Monday, September 30, 2013

The Big Deal About Bi-visibility

When I was writing "Love, Sex, and Understanding the Universe" I did not know I was going to be writing a novel about bi-visibility. I thought I was writing a fun, engaging, slightly erotic, love story about characters who live out-of-the-norm-lifestyles. It wasn't until I was done and started trying to think up pitches to publishers, and book blurbs, that I realized that what I had written was an account of a fictional character's struggles with trying to be true to himself as a bisexual in a world where no-one wants to accept him for who he is - albeit in a fun, engaging, slightly erotic, love story, kinda way. What's interesting to me now, and really rather sad, is that though most of my book was written more than 15 years ago, not much has changed in terms of how difficult being bisexual can be.

"But," someone not familiar with the issues might say, "how can that be true? Their have been so many gains in the last 20 years in gay rights."

This is exactly the kind of comment that has so many bisexuals banging their collective heads against a wall. Yes, advances in gay rights do help make bisexuals' lives better - for example if they are in an out relationship with someone of the same sex - but there are many issues unique to bisexuality, and the fact that people don't recognize this is one of the biggest issues.

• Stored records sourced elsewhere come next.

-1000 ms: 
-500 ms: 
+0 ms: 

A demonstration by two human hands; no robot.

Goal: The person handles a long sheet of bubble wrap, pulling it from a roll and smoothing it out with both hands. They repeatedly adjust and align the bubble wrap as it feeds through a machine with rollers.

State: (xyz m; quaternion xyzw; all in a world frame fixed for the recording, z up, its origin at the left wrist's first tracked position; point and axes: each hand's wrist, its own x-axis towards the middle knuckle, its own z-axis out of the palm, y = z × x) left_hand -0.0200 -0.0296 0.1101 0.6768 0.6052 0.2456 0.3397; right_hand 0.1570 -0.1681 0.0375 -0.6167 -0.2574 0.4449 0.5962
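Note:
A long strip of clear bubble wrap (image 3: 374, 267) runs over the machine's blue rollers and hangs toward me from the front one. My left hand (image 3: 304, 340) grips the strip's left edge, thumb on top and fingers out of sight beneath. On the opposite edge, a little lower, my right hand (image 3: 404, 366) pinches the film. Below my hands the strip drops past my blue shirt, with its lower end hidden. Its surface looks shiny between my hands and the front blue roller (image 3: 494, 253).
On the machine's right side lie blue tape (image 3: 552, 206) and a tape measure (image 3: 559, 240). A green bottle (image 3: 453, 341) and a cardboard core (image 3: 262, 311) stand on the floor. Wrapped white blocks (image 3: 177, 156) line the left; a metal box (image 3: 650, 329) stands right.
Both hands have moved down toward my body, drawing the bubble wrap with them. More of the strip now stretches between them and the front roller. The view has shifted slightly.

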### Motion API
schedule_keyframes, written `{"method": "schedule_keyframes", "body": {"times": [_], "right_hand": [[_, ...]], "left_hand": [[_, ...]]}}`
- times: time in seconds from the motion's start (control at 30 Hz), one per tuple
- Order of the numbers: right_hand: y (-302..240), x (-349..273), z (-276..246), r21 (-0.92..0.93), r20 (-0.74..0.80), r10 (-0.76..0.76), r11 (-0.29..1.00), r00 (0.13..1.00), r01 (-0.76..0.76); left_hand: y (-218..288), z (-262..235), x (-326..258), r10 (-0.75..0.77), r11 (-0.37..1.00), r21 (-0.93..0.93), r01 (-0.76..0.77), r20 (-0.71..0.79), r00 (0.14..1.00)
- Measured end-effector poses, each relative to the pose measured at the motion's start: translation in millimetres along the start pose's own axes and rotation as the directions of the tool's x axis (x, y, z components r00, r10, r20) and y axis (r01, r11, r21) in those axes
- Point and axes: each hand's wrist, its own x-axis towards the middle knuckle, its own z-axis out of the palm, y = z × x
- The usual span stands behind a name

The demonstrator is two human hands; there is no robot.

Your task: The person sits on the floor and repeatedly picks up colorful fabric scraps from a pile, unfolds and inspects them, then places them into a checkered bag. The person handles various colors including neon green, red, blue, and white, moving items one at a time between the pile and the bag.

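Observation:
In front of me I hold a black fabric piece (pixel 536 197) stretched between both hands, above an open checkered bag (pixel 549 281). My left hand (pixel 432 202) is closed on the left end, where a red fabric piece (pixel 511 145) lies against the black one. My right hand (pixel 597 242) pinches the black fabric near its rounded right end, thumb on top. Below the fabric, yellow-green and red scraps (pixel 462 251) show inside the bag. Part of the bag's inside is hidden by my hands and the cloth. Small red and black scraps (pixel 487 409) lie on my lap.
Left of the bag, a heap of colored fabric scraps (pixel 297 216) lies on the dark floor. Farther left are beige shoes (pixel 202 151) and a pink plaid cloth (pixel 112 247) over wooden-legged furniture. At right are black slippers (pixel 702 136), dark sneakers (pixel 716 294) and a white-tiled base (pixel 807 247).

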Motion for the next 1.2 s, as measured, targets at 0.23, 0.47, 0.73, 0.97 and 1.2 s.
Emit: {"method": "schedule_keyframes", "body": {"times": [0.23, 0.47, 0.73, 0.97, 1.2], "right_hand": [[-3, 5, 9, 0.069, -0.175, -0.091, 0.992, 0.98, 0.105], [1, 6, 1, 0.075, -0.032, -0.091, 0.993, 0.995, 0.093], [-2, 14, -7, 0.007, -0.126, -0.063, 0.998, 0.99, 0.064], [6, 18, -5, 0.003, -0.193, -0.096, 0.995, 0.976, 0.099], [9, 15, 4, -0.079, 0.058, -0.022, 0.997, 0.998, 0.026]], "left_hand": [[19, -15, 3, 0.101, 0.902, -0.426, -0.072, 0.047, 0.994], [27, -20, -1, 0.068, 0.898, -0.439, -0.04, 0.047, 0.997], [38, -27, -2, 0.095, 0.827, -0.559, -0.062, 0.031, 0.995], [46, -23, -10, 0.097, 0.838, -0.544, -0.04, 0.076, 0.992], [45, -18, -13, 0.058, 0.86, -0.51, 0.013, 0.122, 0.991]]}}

Bisexuality is too often seen as akin to gay, in fact, one of the worst problems for bisexuals is that when they come out of the closet after living a heterosexual lifestyle they are immediately branded as gay by almost everyone, even after pointing out over and over again, that, no, they are bi, not gay. It's as if non bi people have an internalized translator that immediately and repeatedly interprets the word bi to mean gay. There can even been a confused/hostile backlash when an out bisexual gets involved with someone of the opposite sex; for case in point check out: The harsh hurtful reality of being bisexual.

Further, not only gay people, but also straight people, insist that newly out bisexuals are being homophobic when they call themselves bi. These well-meaning people insist that their friend/lover/spouse/family member is refusing to fully accept their homosexuality and needs to stop trying to be at least a little "normal" by claiming to still be attracted to the opposite sex. Ironically, in their efforts to be politically correct and fight for gay acceptance by trying to get the bisexual to see he/she is really gay and should act proud of it, people are actually participating in bi-bashing, bi-erasure, and bi-invisibility.

I will be writing more about bisexual issues in the future blogs.